31. Having apparently allowed the appeal under the Rules the Tribunal went on to consider Article 8. This was an error as the Rules as far as deportation is concerned are a complete code. In any event, yet again, their analysis was inadequate. There was no analysis of why the effect of the Appellant's deportation on the children would be unduly harsh (s117C(5)).
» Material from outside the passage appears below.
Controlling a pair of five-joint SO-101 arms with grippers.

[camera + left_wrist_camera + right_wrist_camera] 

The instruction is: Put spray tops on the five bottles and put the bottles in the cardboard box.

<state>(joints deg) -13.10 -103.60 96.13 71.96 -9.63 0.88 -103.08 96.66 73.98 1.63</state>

While they note s117C(6) they repeat the error of finding that there would be 'very compelling circumstances' over and above those in Exceptions 1 and 2 without giving adequate reasons for that conclusion.
32. Having concluded for the reasons given at the error of law hearing that the decision was materially flawed we set aside the decision.
33. The Appellant stated that he would wish to lead evidence from his four children.
34. We considered that as facts will need to be found on material issues, the appeal should be remitted to the First-tier Tribunal to be reheard with no findings preserved.
35. We therefore direct accordingly.
Notice of Decision

The appeal is allowed to the extent of setting side the FtT decision and remitted for rehearing and fresh decision, to be heard by a differently constituted bench.

Direction regarding Anonymity - Rule 14 of the Tribunal Procedure (Upper Tribunal ) Rules 2008

Unless and until a Tribunal or court directs otherwise, the Appellant is granted anonymity. No report of these proceedings shall directly or indirectly identify him or any member of their family. This direction applies both to the Appellant and to the Respondent. Failure to comply with this direction could lead to contempt of court proceedings.